A blocked static port will cause varying symptoms depending upon the degree of blockage and the altitude at which it occurs. Generally, however, static port blockages will cause the airspeed indicator to increase with decreasing altitudes and decrease during a climb. The static pressure will be compared against the non-varying pitot pressure and the result displayed as airspeed. You can see that if the static port is blocked at a relatively high altitude there will be an increasing difference between static and pitot pressure as the airplane descends.
Altimeter and VSI
Since the altimeter and VSI rely only on static pressure input, they won’t be affected by blockages of the pitot tube. A pitot tube is more likely to be blocked by ice than the static port and so (usually, not always) there are fewer altimeter and VSI problems caused by ice. An altimeter affected by a blocked static system will simply continue to show the same reading it had when the blockage occurred.

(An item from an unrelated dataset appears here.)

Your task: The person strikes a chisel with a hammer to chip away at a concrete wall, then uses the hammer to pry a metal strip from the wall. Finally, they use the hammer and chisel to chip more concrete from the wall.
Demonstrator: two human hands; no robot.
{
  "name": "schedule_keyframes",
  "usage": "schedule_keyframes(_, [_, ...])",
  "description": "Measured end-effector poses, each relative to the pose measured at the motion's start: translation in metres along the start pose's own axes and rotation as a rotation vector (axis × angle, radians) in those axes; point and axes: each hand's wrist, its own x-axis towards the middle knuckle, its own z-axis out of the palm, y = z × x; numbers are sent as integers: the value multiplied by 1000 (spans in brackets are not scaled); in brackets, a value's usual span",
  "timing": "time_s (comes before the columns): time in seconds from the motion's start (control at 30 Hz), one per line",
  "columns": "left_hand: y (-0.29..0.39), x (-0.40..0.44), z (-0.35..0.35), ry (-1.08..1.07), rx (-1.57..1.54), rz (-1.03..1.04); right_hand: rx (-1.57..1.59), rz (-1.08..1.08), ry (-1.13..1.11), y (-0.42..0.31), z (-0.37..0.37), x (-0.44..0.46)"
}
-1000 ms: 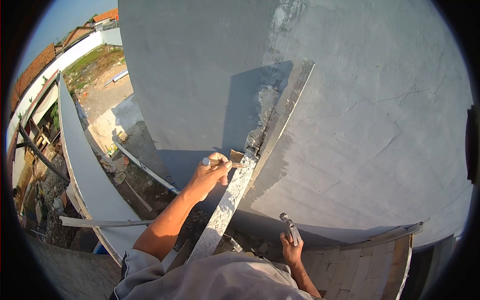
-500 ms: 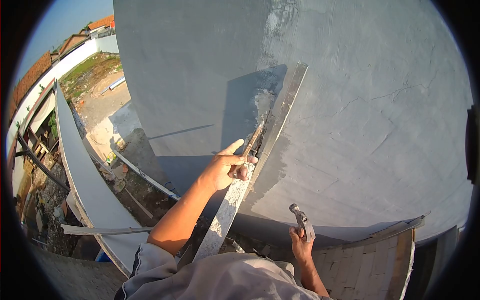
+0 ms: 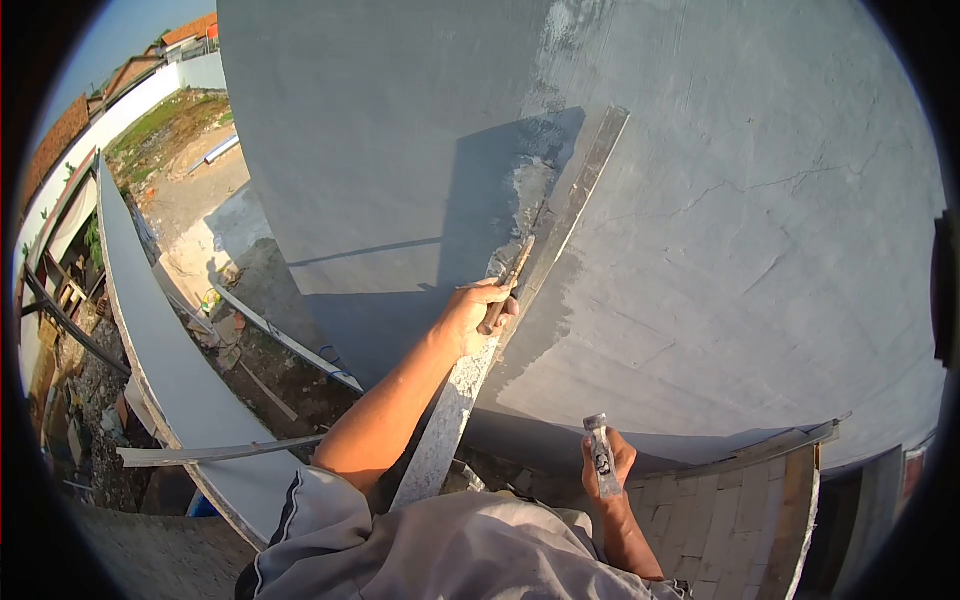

Altimeters compare the incoming static pressure with the pressure within its internal sealed "aneroid wafers." As the outside static pressure decreases with altitude, the aneroid wafers expand and cause the altimeter needle to rotate around the dial. Blockage of the static source will stop the altimeter since it stops any change in pressure. The same effect will usually be noted with the VSI.
Some Do’s and Don’ts
So, what’s a pilot to do? As you scan the instrument panel during an instrument flight, you will usually only pick out those instruments that are abnormal. That’s what you’re looking for. The normal is what you want and you don’t have time or attention available to take note of normal. Here are a few do’s and don’ts to help you sort it all out.
DO consider pitot heat and alternate static sources as mandatory instruments for flight in actual instrument conditions.
DO conduct a careful preflight of all instrument systems.
DO keep your scan moving and identify any instrument(s) that give you conflicting information.
DO identify the instrument or system that is in error by determining what makes sense and what doesn’t. If the 727 crew had used this method, they might have identified a frozen pitot tube.
DO eliminate the offending instrument or system from your attention. Carrying instrument covers (usually used by diabolical CFIIs for partial-panel training) to cover the inoperative instruments can keep them from becoming a constant source of distraction. Remember, your scan will tend to pick up the abnormal.
DO remember that pitch plus power equals performance. As long as you have vacuum instruments available, you can keep the airplane level. Set the pitch and power for the performance you want and trust that the airplane will deliver.
DO consider a backup altimeter for serious instrument flying. Even the altimeter watches are good enough to keep you out of the terrain. Sky diving altimeters are also useful as a backup in an emergency.
DON’T allow your attention to become fixated on any one instrument or system. If you can’t figure out why an instrument is giving you the reading it is, there’s a good chance there’s a problem. Integrate the readings from all other instruments and determine which instrument is lying to you. Eliminate it.
Pitot/static failures can take on many forms and the readings shown on the instruments can be many and varied. Your job as a pilot is to identify erroneous readings and decide how best to complete the flight without the offending instrument. There is little that can be done in flight other than turning on pitot heat or selecting alternate static sources to fix things.
Oh, and the paperwork required by the emergency Joe and I had? Minimal! The FAA met us on the ramp after the follow-me truck brought us in. Their main concern was with what had caused the failure in the first place. The paperwork was done quickly and the inspectors then showed us their favorite steak house where we had a good meal, a couple of drinks and a lot of hangar flying!